St Barnabas Ealing, London W5

composer
  • Saturday 11 May 2019 7.30pm

One of the pieces receiving its UK premiere is I would rather die than hate you, commissioned last year by the University of California Berkeley Alumni Chorus, with these words by Martin Luther King:

... hate for hate only intensifies the existence of hate and evil in the universe. If I hit you and you hit me and I hit you back and you hit me back and go on, you see, that goes on ad infinitum. It just never ends. Somewhere somebody must have a little sense, and that’s the strong person. The strong person is the person who can cut off the chain of hate, the chain of evil. And that is the tragedy of hate, that it doesn’t cut it off. It only intensifies the existence of hate and evil in the universe. Somebody must have religion enough and morality enough to cut it off and inject within the very structure of the universe that strong and powerful element of love… Men must see that force begets force, hate begets hate, toughness begets toughness. And it is all a descending spiral, ultimately ending in destruction for all and everybody. Somebody must have sense enough and morality enough to cut off the chain of hate and the chain of evil in the universe.
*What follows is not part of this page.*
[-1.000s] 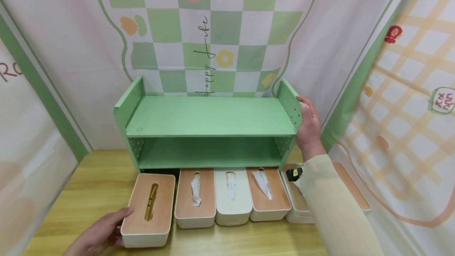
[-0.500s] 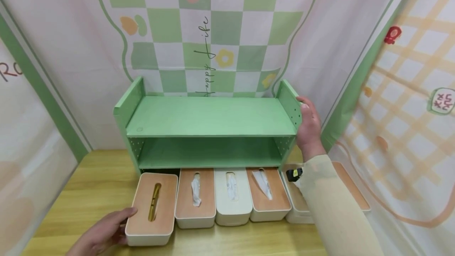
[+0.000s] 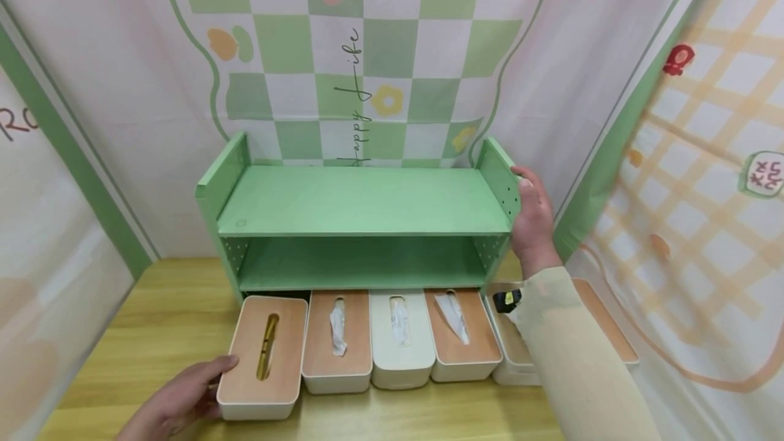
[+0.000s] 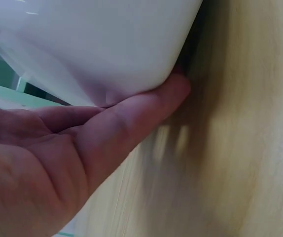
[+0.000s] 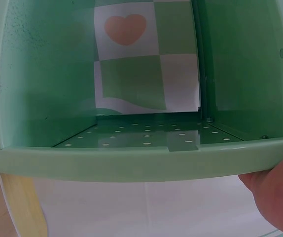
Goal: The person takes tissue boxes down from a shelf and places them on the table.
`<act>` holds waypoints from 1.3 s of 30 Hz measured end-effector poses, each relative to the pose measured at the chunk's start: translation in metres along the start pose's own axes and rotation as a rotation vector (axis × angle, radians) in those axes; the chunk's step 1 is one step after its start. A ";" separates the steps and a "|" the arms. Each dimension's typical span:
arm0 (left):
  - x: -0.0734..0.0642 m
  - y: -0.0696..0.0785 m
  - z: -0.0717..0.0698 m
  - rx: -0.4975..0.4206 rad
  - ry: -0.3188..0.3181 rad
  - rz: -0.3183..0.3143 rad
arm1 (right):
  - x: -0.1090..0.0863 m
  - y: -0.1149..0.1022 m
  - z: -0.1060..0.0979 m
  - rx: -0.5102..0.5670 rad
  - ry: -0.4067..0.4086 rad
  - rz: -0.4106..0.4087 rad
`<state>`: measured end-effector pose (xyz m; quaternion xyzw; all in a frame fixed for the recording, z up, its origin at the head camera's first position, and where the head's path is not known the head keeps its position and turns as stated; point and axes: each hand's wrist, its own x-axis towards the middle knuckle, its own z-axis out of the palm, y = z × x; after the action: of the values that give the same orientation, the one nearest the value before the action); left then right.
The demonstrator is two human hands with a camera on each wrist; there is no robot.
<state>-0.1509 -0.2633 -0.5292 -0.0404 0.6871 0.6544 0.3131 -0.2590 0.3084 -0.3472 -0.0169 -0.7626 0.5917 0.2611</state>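
Note:
At the left end of a row of boxes sits a tissue box (image 3: pixel 284 352) with a wood-tone lid, a cream body and a gold-brown interior in its slot. My left hand (image 3: pixel 180 397) holds its near left side, thumb at the lid's edge. The left wrist view shows fingers under the lower edge of the white wall (image 4: pixel 97 44); its far side is hidden. A green two-tier shelf (image 3: pixel 361 203) stands behind the boxes. My right hand (image 3: pixel 534 226) grips its right side panel; the right wrist view shows part of that hand (image 5: pixel 279 192) at the panel's edge (image 5: pixel 131 165).
To the right stand a wood-lidded tissue box (image 3: pixel 321 352), a white one (image 3: pixel 382 352) and another wood-lidded one (image 3: pixel 480 339), under the shelf's front. Further right, a box (image 3: pixel 511 373) with a black object (image 3: pixel 507 301) on top is partly behind my sleeve. A patterned curtain (image 3: pixel 392 39) hangs behind.
My left hand has shifted the leftmost tissue box a little to the right and slightly back, nearer the neighbouring box. The right hand and the shelf have stayed put.

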 end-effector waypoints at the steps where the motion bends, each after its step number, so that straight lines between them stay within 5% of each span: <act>1: 0.000 0.000 0.001 -0.003 0.004 0.001 | 0.000 0.000 0.000 -0.008 -0.001 -0.001; 15: 0.004 0.002 0.002 -0.074 -0.015 0.037 | 0.000 -0.004 0.001 -0.031 -0.007 -0.004; 24: 0.006 0.006 0.002 0.018 0.013 0.038 | 0.000 -0.002 -0.001 -0.004 -0.002 0.003; 27: 0.006 0.013 0.008 0.096 0.089 0.020 | 0.000 -0.002 -0.001 -0.015 -0.003 -0.001; 32: -0.006 0.026 0.031 0.620 0.331 0.086 | 0.000 -0.001 -0.002 -0.021 -0.002 0.012; 35: -0.022 0.030 0.050 0.977 0.448 0.276 | -0.001 -0.001 -0.001 -0.023 -0.001 0.015; 37: -0.030 0.031 0.064 1.132 0.504 0.422 | -0.001 -0.002 0.000 -0.039 -0.001 0.008; 39: -0.035 0.032 0.076 1.248 0.531 0.487 | -0.001 -0.002 0.000 -0.034 -0.003 0.010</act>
<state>-0.1090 -0.2008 -0.4798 0.1428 0.9754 0.1589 -0.0545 -0.2578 0.3074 -0.3453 -0.0243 -0.7729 0.5798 0.2566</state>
And you do that by love… So this morning, as I look into your eyes, and into the eyes of all of my brothers in Alabama and all over America and over the world, I say to you, “I love you. I would rather die than hate you”.
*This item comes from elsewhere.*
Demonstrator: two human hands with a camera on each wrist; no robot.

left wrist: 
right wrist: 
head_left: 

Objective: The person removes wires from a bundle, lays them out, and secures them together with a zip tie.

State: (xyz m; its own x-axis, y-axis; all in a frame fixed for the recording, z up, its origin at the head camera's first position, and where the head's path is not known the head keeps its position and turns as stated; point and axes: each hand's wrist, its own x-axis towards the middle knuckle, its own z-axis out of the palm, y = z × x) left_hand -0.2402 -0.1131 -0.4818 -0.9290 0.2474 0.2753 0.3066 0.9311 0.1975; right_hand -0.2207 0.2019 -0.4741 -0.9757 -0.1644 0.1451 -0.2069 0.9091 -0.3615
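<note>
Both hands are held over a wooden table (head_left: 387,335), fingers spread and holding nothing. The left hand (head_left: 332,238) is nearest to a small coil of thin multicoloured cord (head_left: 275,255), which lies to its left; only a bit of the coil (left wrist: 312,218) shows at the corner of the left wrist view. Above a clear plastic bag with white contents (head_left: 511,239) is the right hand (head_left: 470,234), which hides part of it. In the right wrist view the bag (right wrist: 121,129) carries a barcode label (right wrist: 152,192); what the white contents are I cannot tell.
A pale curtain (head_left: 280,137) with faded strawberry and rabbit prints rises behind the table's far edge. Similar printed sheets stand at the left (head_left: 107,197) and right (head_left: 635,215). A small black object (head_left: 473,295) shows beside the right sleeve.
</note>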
Also being heard for the first time in concert is the bilingual love-song Quanto sei bella, setting words from the Song of Songs, simultaneously in Italian and in English. Other sacred pieces include The Finchley Service, The Lord my pasture shall prepare, and God be in my head.

From Paul’s work in the area of musical theatre and opera is an excerpt from The Crab That Played With The Sea, based on Rudyard Kipling’s Just So Stories.

There are choral versions of the beautiful songs Bless This House, Cry me a River and Goin’ Home, while the 70s and 80s are represented by arrangements of Waterloo (ABBA) and Nothing’s gonna stop us now (Starship). For fans of public transport, we have The Slow Train and Transport of Delight (Flanders & Swann) and Jay Foreman and Jon Gracey’s youtube hit Every Tube Station (whose lyrics are… well, every tube station).

The two choirs will be alternately conducted or accompanied by Jane Hopkins and Paul Ayres. And, while the singers have a breather, Jane and Paul perform a piano duet: Mostly Bach’s Toccata and Fugue. This is Bach’s famous Toccata and Fugue in D minor. But not quite.